=== What is needed ===
Reproduce the line with "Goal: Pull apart" and everything after it in the listing below, exactly, both ends included. No pictures.

=== Data provided ===
■ ■ ■

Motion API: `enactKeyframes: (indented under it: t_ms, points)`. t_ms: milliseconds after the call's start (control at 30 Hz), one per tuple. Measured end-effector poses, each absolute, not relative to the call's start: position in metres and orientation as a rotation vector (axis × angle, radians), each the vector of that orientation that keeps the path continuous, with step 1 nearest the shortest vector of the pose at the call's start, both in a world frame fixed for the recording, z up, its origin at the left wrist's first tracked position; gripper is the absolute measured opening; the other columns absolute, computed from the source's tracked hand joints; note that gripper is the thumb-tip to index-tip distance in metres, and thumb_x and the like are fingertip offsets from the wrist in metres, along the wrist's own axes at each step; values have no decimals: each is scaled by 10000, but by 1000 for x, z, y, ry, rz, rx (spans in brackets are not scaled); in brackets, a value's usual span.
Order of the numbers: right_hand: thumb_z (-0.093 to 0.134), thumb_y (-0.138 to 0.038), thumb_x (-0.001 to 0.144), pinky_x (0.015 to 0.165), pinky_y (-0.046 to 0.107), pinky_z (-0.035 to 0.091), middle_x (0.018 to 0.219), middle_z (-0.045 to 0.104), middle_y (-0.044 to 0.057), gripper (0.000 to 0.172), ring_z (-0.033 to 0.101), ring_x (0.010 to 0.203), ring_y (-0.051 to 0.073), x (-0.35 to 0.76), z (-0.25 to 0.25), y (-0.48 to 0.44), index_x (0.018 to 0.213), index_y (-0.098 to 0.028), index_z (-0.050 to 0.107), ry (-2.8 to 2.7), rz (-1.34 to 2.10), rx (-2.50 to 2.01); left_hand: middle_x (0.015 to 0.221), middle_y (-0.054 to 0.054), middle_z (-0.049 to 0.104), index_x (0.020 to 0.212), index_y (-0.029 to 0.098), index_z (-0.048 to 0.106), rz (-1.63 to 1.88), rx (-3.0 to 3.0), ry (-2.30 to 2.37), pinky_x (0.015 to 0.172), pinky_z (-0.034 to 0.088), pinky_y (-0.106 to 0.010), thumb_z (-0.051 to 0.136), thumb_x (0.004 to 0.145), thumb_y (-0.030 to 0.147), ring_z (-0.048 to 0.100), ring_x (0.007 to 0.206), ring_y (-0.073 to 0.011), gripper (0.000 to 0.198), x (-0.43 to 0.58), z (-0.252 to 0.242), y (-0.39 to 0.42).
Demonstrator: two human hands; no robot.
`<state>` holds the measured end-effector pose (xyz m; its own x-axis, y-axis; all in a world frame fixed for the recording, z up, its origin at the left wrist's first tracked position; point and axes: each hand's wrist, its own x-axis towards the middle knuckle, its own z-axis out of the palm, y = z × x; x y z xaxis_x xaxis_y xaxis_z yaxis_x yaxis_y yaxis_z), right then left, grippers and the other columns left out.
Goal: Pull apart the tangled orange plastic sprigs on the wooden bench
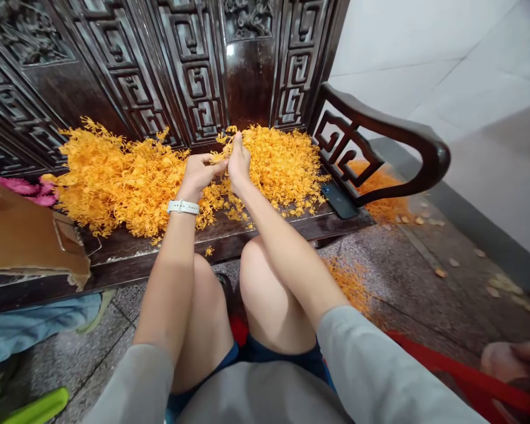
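Note:
Two heaps of orange plastic sprigs lie on the seat of a dark carved wooden bench (265,227): a big tangled heap (110,176) on the left and a flatter heap of smaller pieces (282,162) on the right. My left hand (199,172), with a white watch band at the wrist, is curled round an orange sprig (218,158). My right hand (239,160) pinches the same sprig from the other side. Both hands meet just above the seat between the two heaps.
A brown cardboard sheet (22,235) lies on the bench at the left, with pink sprigs (29,189) behind it. A dark phone (338,199) rests by the bench armrest (388,132). More orange pieces (380,206) litter the stone floor. Another person's hand (512,359) shows at the lower right.

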<state>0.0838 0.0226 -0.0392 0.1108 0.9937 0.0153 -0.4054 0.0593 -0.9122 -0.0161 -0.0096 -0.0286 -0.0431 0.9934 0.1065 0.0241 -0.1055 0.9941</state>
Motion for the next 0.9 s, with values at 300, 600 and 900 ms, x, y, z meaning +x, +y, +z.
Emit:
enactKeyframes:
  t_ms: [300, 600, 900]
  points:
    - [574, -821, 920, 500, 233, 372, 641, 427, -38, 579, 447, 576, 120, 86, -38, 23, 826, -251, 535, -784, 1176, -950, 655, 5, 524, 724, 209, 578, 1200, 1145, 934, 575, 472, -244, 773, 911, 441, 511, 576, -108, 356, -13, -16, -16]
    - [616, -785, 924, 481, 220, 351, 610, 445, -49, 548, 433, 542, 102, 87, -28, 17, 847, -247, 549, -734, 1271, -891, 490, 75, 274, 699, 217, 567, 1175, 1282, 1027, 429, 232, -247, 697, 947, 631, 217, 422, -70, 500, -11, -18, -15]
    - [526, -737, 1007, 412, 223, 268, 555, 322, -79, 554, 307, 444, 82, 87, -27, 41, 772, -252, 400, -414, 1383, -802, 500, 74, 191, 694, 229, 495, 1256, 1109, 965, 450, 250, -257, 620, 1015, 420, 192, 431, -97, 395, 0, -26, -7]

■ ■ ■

=== Solution for this exercise ===
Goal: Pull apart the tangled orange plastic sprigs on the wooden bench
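Note:
Two heaps of orange plastic sprigs lie on the seat of a dark carved wooden bench (265,227): a big tangled heap (110,176) on the left and a flatter heap of smaller pieces (282,162) on the right. My left hand (199,172), with a white watch band at the wrist, is curled round an orange sprig (218,158). My right hand (239,160) pinches the same sprig from the other side. Both hands meet just above the seat between the two heaps.
A brown cardboard sheet (22,235) lies on the bench at the left, with pink sprigs (29,189) behind it. A dark phone (338,199) rests by the bench armrest (388,132). More orange pieces (380,206) litter the stone floor. Another person's hand (512,359) shows at the lower right.
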
<state>0.0838 0.0226 -0.0392 0.1108 0.9937 0.0153 -0.4054 0.0593 -0.9122 -0.0161 -0.0096 -0.0286 -0.0431 0.9934 0.1065 0.0241 -0.1055 0.9941</state>
Motion for the next 0.9 s, with values at 300, 600 and 900 ms, x, y, z meaning +x, +y, +z.
Emit:
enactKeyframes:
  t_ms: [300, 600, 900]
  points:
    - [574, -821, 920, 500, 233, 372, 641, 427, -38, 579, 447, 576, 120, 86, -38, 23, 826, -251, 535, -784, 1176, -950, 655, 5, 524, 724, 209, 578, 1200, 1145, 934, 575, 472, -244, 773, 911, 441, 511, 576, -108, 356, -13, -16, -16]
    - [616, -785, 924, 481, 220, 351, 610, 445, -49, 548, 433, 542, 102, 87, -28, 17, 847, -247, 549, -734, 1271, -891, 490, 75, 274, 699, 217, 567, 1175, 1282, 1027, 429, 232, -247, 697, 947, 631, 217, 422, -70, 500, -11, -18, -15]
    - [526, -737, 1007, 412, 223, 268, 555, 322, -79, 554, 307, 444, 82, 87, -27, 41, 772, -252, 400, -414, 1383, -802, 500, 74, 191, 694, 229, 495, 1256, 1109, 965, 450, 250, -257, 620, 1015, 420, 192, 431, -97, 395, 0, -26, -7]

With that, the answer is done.